Is there any private land being transferred?

  • No. However the Crown will acquire four Far North District Council properties, via a willing seller - willing buyer arrangement, to vest in Te Rarawa as cultural redress.

 

Are the public's rights affected?

  • In general, all existing public access rights in relation to areas affected by this settlement will be preserved.
  • Aupōuri Crown forest land is transferring – once the land transfers out of Crown ownership, the agreement of the landowner (iwi) will be required for both foot and vehicular access other than use of Hukatere Road. The scope of such access will remain subject to the forestry operational requirements of the licensee.

 

Are any place names being changed?

  • Yes. Place names are significant for recognising iwi associations with geographic areas.
  •  23 geographic names will be amended through the Te Hiku iwi settlements, including dual Māori-English names for:
    • Ninety Mile Beach (Te Oneroa-a-Töhē / Ninety Mile Beach)
    • Shipwreck Bay (Te Köhanga / Shipwreck Bay)
    • Spirits Bay (Piwhane / Spirits Bay)
    • Cape Reinga (Cape Reinga / Te Rerenga Wairua)

 

Will Te Rarawa have the right to come back and make further claims about the behaviour of the Crown in the 19th and 20th centuries?
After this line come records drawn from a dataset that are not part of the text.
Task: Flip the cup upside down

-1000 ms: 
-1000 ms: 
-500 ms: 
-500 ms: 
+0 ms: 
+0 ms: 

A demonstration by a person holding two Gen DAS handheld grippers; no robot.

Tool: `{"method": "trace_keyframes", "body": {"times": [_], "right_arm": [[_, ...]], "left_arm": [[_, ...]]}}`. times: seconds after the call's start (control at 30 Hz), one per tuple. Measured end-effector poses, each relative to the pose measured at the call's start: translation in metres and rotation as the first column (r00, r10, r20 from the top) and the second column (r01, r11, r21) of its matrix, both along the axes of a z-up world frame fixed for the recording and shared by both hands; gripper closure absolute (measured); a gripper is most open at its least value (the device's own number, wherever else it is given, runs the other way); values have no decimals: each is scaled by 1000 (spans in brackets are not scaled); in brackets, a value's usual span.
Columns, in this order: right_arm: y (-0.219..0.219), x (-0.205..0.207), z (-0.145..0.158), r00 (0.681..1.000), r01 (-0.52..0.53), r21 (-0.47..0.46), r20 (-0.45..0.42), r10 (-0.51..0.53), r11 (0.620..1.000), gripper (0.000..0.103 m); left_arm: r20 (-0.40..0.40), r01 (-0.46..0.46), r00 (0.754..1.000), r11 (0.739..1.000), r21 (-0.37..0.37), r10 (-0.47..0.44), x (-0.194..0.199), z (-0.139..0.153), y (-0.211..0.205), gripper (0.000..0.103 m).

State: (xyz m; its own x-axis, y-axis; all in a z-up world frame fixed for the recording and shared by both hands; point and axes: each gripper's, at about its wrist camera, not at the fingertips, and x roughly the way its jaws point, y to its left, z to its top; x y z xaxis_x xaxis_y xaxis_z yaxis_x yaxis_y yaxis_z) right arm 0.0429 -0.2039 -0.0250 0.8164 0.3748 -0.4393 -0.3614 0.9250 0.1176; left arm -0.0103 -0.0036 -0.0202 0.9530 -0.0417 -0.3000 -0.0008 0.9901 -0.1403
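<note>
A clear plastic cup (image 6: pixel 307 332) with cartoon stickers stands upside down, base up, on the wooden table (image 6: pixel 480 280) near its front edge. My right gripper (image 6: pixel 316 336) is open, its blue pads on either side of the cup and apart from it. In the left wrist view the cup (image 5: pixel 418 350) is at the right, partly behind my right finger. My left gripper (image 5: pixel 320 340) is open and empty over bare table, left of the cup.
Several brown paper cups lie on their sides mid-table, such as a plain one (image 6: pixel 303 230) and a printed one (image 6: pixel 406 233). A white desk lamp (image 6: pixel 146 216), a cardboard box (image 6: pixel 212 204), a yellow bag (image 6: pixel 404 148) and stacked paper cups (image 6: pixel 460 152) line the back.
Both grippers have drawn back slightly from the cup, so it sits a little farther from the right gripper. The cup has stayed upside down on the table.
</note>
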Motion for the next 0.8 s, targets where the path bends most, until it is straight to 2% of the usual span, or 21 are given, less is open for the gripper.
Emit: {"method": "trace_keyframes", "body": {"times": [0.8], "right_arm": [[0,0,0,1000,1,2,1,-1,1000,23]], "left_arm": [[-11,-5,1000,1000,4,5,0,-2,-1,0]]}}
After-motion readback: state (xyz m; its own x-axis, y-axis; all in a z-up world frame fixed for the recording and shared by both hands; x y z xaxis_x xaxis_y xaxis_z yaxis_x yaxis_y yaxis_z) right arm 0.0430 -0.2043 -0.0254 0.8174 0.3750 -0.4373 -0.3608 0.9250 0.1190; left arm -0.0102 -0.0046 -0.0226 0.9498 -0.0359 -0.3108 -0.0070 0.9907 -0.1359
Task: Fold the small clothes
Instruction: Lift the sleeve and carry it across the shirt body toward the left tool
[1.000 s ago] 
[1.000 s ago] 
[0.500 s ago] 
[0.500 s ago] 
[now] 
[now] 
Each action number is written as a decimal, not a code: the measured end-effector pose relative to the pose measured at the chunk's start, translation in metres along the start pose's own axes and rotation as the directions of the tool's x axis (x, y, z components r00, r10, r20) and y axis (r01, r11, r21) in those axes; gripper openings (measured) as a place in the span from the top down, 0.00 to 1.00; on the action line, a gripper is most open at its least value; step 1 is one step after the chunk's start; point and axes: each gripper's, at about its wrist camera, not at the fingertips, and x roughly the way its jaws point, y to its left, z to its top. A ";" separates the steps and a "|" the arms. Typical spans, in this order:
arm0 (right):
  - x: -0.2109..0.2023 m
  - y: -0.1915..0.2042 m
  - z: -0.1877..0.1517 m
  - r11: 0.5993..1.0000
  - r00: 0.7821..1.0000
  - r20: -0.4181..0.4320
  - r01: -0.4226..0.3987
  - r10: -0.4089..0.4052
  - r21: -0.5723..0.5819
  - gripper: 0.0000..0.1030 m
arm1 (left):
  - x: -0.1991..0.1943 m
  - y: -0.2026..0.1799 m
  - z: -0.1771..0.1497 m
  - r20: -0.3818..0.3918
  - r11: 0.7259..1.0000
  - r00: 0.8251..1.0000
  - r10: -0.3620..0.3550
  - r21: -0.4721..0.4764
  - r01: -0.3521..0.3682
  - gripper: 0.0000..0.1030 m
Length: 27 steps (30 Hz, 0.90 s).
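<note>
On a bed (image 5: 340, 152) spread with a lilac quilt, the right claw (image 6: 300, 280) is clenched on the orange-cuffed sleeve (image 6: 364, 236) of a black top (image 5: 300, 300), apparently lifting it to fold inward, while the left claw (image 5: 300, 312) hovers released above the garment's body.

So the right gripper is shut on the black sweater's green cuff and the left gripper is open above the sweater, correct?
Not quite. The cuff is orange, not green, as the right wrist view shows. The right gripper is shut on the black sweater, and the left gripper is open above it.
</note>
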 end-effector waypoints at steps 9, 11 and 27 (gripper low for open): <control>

  • Once the Deed of Settlement was ratified and passed into law, both parties agreed it would be a final and comprehensive settlement of all historical (relating to events before 21 September 1992) Treaty of Waitangi claims by Te Rarawa.
  • The settlement packages will still allow Te Rarawa to pursue claims against the Crown for acts or omissions after 21 September 1992, as well as claims based on the continued existence of aboriginal title or customary rights. The Crown retains the right to dispute such claims or the existence of such title rights.

 

Who benefits from the settlements?

  • All members of Te Rarawa wherever they may now live, will benefit from the settlements.